Open AccessKinetics of Interaction between the Exocellular DD‐Carboxypeptidase‐Transpeptidase from Streptomyces R61 and β‐Lactam Antibiotics
Author(s) -
FRÈRE JeanMarie,
GHUYSEN JeanMarie,
IWATSUBO Motohiro
Publication year - 1975
Publication title -
european journal of biochemistry
Language(s) - English
Resource type - Journals
eISSN - 1432-1033
pISSN - 0014-2956
DOI - 10.1111/j.1432-1033.1975.tb02307.x
Subject(s) - antibiotics , benzylpenicillin , chemistry , enzyme , carboxypeptidase , stereochemistry , lactam , streptomyces , kinetics , dissociation (chemistry) , biochemistry , bacteria , biology , penicillin , organic chemistry , physics , quantum mechanics , genetics
The simplest model for the interaction between the exocellular DD‐carboxypeptidase‐trans‐peptidase from Streptomyces R61 and β‐lactam antibiotics involves the three following steps. (a) the formation of a reversible equimolar enzyme · antibiotic complex; (b) the irreversible transformation of this complex into a modified enzyme · antibiotic complex; and (c) the breakdown of this latter complex and the concomitant release of a regenerated enzyme and a modified antibiotic molecule.
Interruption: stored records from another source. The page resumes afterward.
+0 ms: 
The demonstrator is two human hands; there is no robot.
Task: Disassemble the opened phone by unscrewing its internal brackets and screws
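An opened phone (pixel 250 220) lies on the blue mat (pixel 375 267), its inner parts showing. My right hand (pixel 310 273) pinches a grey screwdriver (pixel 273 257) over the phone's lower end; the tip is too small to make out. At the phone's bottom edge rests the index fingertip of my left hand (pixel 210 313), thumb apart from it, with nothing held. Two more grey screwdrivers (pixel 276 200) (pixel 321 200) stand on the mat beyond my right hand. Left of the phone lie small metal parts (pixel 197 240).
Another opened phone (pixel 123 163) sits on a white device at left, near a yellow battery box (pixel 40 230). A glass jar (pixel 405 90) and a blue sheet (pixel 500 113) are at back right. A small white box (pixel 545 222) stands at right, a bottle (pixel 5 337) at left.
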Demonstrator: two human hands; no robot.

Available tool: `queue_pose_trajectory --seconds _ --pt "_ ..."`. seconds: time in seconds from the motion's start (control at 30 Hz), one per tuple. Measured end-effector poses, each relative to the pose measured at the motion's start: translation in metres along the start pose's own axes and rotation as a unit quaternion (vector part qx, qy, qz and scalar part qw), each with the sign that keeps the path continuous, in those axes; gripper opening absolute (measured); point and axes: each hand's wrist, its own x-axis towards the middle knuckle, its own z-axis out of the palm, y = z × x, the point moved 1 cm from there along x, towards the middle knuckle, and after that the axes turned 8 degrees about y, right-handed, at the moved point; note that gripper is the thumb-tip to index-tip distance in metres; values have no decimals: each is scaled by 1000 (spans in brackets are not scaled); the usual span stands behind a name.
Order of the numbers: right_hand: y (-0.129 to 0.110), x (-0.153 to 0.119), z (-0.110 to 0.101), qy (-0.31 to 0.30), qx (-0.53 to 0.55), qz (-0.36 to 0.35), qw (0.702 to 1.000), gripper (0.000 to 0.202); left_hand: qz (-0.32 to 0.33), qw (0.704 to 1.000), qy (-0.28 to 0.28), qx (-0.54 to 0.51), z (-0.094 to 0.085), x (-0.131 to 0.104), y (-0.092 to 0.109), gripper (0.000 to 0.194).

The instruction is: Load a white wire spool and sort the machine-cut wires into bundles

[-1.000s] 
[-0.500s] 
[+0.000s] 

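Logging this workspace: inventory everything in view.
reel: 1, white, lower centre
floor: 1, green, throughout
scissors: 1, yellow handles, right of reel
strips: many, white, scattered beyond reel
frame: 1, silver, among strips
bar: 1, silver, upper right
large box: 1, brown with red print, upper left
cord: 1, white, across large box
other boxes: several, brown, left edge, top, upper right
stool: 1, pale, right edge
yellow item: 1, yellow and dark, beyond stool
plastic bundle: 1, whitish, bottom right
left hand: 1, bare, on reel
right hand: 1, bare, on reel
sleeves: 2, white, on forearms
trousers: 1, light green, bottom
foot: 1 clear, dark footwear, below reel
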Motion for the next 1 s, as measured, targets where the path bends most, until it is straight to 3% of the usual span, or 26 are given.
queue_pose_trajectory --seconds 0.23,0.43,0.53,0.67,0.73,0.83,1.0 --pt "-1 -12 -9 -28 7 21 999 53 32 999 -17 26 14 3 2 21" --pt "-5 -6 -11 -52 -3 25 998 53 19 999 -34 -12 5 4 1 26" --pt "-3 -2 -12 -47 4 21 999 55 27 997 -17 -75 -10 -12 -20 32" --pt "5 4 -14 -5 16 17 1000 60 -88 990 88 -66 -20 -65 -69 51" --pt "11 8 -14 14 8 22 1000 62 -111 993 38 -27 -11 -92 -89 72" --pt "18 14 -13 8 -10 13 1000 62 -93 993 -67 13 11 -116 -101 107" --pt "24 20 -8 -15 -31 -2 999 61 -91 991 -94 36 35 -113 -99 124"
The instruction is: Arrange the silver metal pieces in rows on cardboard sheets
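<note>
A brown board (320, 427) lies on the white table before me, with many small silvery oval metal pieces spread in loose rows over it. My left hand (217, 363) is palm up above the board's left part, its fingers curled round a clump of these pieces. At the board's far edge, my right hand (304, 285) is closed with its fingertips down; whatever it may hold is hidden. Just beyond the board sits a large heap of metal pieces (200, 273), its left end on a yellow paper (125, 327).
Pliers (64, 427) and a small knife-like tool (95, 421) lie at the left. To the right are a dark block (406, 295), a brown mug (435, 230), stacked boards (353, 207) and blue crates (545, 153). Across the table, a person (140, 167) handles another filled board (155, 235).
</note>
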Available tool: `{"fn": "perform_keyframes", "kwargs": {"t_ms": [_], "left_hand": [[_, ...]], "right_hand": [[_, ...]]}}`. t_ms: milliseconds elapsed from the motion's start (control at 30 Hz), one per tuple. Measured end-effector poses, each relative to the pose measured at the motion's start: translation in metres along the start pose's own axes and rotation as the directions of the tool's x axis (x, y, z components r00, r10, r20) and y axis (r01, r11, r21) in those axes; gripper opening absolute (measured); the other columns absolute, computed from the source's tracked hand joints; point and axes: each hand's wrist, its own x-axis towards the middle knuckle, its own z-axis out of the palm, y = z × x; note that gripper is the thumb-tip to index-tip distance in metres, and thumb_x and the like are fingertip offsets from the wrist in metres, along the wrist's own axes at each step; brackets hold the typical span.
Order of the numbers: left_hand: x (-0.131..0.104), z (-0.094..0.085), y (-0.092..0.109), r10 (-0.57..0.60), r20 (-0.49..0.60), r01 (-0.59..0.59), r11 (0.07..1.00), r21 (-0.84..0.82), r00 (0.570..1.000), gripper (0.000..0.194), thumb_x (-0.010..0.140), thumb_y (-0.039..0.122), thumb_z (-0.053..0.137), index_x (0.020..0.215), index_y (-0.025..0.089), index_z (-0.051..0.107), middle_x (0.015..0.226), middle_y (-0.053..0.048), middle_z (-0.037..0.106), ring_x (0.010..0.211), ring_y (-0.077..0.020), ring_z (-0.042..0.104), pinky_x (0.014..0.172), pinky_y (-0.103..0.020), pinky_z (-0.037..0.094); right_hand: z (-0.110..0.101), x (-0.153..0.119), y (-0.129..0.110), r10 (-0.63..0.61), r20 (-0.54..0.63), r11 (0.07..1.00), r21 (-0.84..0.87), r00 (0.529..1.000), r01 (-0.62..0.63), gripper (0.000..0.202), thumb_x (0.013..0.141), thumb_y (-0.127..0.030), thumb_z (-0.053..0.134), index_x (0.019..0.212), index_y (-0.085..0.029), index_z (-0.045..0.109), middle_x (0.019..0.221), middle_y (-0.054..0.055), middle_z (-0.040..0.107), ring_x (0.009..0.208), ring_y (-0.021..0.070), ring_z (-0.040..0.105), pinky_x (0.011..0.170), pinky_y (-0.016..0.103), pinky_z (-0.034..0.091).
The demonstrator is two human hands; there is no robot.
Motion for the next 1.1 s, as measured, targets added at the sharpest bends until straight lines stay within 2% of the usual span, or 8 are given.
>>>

The dissociation constant for step 1 and the rate constants for steps 2 and 3 were measured with various β‐lactam antibiotics. With an antibiotic such as benzylpenicillin, which behaves as a good ‘substrate’, steps 1 and 2 occur at enzymic velocities, whereas step 3 occurs at a very low velocity and hence is responsible for the low efficiency of the overall process.